The first step is collect and upload your data — For this example, you will use President Biden’s 2022 State of the Union Address as additional context. The plain text document is available at ai/langchain/master/docs/docs/modules/state_of_the_union.txt” rel=”noopener ugc nofollow” target=”_blank”>LangChain GitHub Repository. To load the data, you can use one of LangChain’s many built-ins. DocumentLoader
s. TO Document
It is a dictionary with text and metadata. To load text, you will use LangChain TextLoader
.
import requests
from langchain.document_loaders import TextLoaderurl = "https://raw.githubusercontent.com/langchain-ai/langchain/master/docs/docs/modules/state_of_the_union.txt"
res = requests.get(url)
with open("state_of_the_union.txt", "w") as f:
f.write(res.text)
loader = TextLoader('./state_of_the_union.txt')
documents = loader.load()
Next, fragment your documents – Because the Document
, in its original state, is too long to fit in the LLM context window, it needs to be divided into smaller parts. LangChain comes with many built-ins text dividers for this purpose. For this simple example, you can use the CharacterTextSplitter
with a chunk_size
of about 500 and a chunk_overlap
of 50 to preserve the continuity of the text between the fragments.
from langchain.text_splitter import CharacterTextSplitter
text_splitter = CharacterTextSplitter(chunk_size=500, chunk_overlap=50)
chunks = text_splitter.split_documents(documents)
Finally, embed and store the chunks — To enable semantic search on text fragments, you must generate vector embeddings for each fragment and then store them along with your embeddings. To generate vector embeddings you can use the OpenAI embedding model and to store them you can use the Weaviate vector database. Calling .from_documents()
the vector database is automatically populated with the fragments.
from langchain.embeddings import OpenAIEmbeddings
from langchain.vectorstores import Weaviate
import weaviate
from weaviate.embedded import EmbeddedOptionsclient = weaviate.Client(
embedded_options = EmbeddedOptions()
)
vectorstore = Weaviate.from_documents(
client = client,
documents = chunks,
embedding = OpenAIEmbeddings(),
by_text = False
)
Step 1: recover
Once the vector database is complete, you can define it as the retriever component, which retrieves additional context based on the semantic similarity between the user’s query and the embedded fragments.
retriever = vectorstore.as_retriever()
Step 2: increase
Next, to augment the message with additional context, you must prepare a message template.
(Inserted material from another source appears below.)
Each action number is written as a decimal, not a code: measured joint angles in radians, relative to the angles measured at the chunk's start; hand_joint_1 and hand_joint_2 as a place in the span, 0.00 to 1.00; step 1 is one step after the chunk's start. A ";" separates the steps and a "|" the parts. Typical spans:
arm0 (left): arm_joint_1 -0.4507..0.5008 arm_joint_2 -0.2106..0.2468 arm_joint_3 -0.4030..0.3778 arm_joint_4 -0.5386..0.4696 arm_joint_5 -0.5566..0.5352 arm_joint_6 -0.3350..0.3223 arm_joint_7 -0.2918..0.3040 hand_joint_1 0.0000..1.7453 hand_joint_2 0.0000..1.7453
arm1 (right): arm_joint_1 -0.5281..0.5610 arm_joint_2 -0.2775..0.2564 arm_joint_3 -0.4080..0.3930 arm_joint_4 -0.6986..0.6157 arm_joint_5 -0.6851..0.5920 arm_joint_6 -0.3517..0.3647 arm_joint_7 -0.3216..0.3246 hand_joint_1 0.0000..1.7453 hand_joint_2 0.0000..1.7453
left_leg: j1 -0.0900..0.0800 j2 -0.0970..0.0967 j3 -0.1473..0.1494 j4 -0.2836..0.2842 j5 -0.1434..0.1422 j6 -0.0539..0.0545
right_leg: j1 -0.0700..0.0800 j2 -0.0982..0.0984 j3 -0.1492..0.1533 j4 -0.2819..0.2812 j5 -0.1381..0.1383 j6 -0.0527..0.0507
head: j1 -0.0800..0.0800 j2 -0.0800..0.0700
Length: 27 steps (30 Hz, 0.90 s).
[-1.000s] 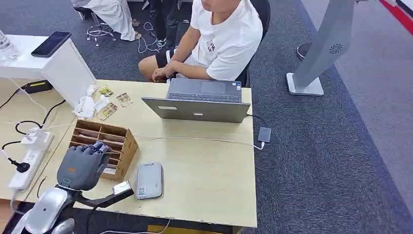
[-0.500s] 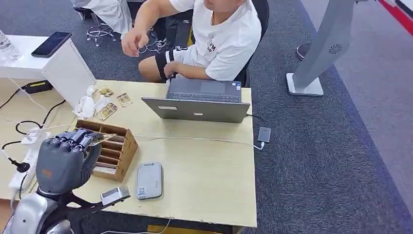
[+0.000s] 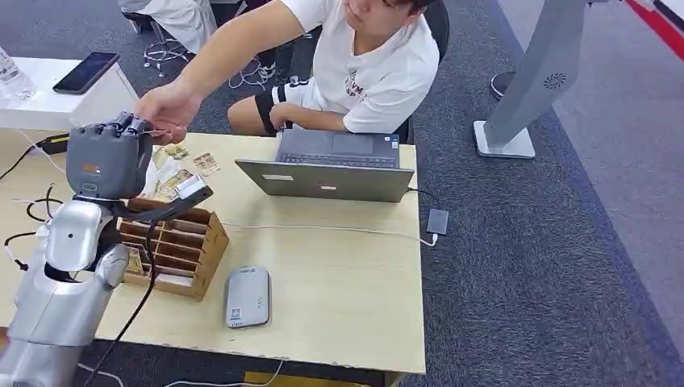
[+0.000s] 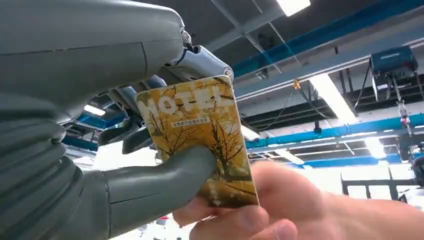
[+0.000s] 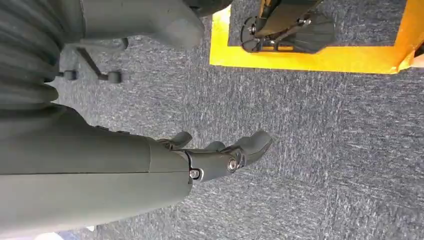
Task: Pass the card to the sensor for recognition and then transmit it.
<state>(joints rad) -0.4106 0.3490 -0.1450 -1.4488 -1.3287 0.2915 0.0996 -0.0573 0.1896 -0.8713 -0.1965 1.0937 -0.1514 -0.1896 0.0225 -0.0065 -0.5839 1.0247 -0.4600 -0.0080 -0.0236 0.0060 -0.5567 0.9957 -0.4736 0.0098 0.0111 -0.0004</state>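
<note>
Card (image 4: 200, 137) is pinched upright by left robot hand (image 3: 109, 157) so the person's hand (image 3: 167, 111) can take it; right robot hand (image 5: 220, 155) hangs released.

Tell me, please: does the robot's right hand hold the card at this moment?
No. The right hand hangs empty above grey carpet, while the left hand pinches the yellow card, which a person's hand also grips.

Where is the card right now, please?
The card is pinched in the left robot hand, raised at the table's far left, where a person's hand also grasps it.
</note>
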 joint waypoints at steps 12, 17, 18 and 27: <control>-0.005 0.005 0.003 0.160 0.000 0.077 0.001 0.00 1.00 | 0.004 0.000 0.002 0.003 0.006 0.000 0.029 0.00 1.00 | 0.000 0.000 -0.002 0.000 0.000 0.000 | 0.000 0.000 -0.002 0.000 0.000 0.000 | 0.000 0.000; 0.063 0.006 0.014 0.146 -0.003 0.144 -0.030 0.00 1.00 | 0.005 0.000 0.002 0.004 0.000 0.001 0.018 0.00 1.00 | 0.000 0.002 -0.003 0.000 0.000 0.000 | 0.000 0.001 -0.002 0.000 0.000 0.000 | -0.001 0.000; 0.099 0.005 0.022 0.115 -0.005 0.163 -0.037 0.00 1.00 | 0.006 0.000 0.002 0.004 -0.001 0.001 0.018 0.00 1.00 | 0.000 0.004 -0.003 0.000 -0.001 0.000 | 0.000 0.003 -0.003 0.000 0.000 0.000 | 0.000 0.000; 0.503 -0.017 0.153 -0.233 0.360 0.387 -0.347 0.00 1.00 | 0.026 0.000 -0.006 0.004 -0.046 -0.020 0.014 0.00 1.00 | 0.000 0.013 -0.004 -0.001 -0.007 0.000 | 0.000 0.013 -0.005 0.000 -0.003 0.002 | 0.000 0.000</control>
<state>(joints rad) 0.0929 0.3322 0.0082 -1.6818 -0.9691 0.6786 -0.2476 -0.0315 0.1896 -0.8774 -0.1923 1.0475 -0.1713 -0.1755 0.0222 0.0061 -0.5884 1.0240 -0.4665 -0.0078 -0.0239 0.0193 -0.5619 0.9957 -0.4770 0.0116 0.0114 0.0000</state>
The message can be easily customized from a message template, as shown below.
from langchain.prompts import ChatPromptTemplatetemplate = """You are an assistant for question-answering tasks.
Use the following pieces of retrieved context to answer the question.
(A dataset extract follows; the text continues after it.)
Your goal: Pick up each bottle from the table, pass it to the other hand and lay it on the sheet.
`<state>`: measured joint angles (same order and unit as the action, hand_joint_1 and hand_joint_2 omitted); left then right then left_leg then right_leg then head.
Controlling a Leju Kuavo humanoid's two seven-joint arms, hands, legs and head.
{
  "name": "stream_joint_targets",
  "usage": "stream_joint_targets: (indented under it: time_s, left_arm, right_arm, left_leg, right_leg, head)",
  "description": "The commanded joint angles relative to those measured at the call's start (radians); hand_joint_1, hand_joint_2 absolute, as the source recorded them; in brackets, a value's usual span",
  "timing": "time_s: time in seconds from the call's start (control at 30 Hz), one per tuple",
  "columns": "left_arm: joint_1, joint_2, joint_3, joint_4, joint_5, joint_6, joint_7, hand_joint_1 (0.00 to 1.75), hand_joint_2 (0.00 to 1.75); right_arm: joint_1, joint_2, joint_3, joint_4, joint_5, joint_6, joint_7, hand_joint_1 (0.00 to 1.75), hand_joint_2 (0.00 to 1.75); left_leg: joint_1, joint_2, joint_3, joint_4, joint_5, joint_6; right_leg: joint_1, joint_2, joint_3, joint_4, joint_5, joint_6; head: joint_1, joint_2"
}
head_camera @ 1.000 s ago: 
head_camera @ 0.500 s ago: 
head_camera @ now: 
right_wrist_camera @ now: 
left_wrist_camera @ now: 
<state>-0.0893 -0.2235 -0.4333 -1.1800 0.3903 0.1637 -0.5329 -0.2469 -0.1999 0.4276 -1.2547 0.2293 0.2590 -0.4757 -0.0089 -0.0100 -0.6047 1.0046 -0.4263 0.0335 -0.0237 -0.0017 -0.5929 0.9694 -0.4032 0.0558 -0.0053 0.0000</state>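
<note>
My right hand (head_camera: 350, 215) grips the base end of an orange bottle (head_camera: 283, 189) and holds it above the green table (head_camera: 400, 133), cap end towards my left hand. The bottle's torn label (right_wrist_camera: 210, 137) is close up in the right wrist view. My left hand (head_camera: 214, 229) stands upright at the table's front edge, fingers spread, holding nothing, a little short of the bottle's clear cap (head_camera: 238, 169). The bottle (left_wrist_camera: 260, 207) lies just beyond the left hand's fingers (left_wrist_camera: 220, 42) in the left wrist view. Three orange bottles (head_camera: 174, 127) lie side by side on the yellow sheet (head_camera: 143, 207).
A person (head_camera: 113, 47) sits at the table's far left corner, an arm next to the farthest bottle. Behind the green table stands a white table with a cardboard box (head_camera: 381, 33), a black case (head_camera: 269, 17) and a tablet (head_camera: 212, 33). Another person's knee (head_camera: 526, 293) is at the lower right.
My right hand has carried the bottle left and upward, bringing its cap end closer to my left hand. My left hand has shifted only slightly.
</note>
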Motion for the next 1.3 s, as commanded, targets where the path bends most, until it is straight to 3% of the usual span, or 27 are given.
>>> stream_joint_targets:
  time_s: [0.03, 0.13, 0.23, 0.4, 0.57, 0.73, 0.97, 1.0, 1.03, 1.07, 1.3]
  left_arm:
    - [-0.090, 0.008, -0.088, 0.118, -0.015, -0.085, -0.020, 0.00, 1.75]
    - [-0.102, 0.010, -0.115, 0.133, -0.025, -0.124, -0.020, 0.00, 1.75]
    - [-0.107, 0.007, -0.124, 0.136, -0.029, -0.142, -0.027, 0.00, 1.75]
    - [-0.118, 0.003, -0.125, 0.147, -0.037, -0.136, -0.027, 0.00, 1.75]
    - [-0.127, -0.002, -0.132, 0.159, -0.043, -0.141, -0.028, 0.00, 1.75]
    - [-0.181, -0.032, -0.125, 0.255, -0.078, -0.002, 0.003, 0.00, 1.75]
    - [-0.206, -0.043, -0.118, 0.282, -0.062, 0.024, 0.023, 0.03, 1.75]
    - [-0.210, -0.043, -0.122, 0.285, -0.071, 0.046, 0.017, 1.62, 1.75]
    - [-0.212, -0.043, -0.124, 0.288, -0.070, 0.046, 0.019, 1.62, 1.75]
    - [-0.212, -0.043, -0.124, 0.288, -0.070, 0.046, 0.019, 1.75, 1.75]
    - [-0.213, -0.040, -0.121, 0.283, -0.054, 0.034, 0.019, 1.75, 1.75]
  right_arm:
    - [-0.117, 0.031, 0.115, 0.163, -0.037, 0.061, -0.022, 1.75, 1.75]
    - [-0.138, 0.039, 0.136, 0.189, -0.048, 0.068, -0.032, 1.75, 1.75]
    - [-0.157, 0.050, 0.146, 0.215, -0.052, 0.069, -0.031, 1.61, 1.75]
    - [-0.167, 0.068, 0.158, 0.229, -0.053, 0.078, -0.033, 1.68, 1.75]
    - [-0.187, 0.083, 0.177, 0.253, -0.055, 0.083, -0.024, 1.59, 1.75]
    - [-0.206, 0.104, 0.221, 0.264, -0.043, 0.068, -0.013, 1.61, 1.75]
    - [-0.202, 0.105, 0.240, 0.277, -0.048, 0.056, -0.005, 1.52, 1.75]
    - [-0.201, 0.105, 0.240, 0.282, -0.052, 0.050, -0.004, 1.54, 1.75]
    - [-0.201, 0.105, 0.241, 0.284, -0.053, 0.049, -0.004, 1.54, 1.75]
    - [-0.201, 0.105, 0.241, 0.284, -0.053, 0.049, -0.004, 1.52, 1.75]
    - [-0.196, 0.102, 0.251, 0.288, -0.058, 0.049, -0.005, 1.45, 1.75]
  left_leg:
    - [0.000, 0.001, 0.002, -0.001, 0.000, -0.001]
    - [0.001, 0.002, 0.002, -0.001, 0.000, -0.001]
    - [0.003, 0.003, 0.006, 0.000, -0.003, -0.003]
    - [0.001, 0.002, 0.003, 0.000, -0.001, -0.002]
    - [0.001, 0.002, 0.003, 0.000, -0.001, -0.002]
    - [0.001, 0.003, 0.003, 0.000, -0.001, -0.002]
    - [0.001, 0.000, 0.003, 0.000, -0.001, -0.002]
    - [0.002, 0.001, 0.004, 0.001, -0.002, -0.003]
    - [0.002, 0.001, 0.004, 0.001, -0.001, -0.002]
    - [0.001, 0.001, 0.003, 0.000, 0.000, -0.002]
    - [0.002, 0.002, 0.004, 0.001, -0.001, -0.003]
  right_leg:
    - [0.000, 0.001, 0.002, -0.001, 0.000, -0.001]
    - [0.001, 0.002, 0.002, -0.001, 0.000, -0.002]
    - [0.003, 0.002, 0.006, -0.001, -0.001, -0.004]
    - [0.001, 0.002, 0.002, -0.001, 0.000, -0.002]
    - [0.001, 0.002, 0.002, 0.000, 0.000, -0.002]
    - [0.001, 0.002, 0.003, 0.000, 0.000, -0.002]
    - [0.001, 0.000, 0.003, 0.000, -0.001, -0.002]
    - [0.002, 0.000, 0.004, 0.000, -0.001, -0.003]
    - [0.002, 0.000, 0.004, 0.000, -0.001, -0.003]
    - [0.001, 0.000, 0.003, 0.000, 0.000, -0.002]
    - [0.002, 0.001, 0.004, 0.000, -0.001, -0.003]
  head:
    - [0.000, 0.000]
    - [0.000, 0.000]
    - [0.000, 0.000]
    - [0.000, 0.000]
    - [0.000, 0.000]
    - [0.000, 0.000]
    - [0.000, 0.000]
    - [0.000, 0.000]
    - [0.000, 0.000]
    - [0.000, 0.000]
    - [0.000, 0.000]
If you don't know the answer, just say that you don't know.
Use three sentences maximum and keep the answer concise.
Question: {question}
Context: {context}
Answer:
"""
prompt = ChatPromptTemplate.from_template(template)
print(prompt)
Step 3: Generate
Finally, you can build a chain for the RAG pipeline, chaining the fetcher, the prompt template, and the LLM. Once the RAG chain is defined, you can invoke it.
from langchain.chat_models import ChatOpenAI
from langchain.schema.runnable import RunnablePassthrough
from langchain.schema.output_parser import StrOutputParserllm = ChatOpenAI(model_name="gpt-3.5-turbo", temperature=0)
rag_chain = (
{"context": retriever, "question": RunnablePassthrough()}
| prompt
| llm
| StrOutputParser()
)
query = "What did the president say about Justice Breyer"
rag_chain.invoke(query)
"The president thanked Justice Breyer for his service and acknowledged his dedication to serving the country.
The president also mentioned that he nominated Judge Ketanji Brown Jackson as a successor to continue Justice Breyer's legacy of excellence."
You can see the resulting RAG pipeline for this specific example illustrated below:
This article covered the concept of RAG, which was introduced in the article. Augmented Retrieval Generation for Knowledge-Intensive NLP Tasks (1) from 2020. After covering some theory behind the concept, including motivation and troubleshooting, this article turned its implementation into Python. This article implemented a RAG pipeline using a Open ai LLM in combination with a Weaviate vector database and a Open ai embedding model. LangChain It was used for orchestration.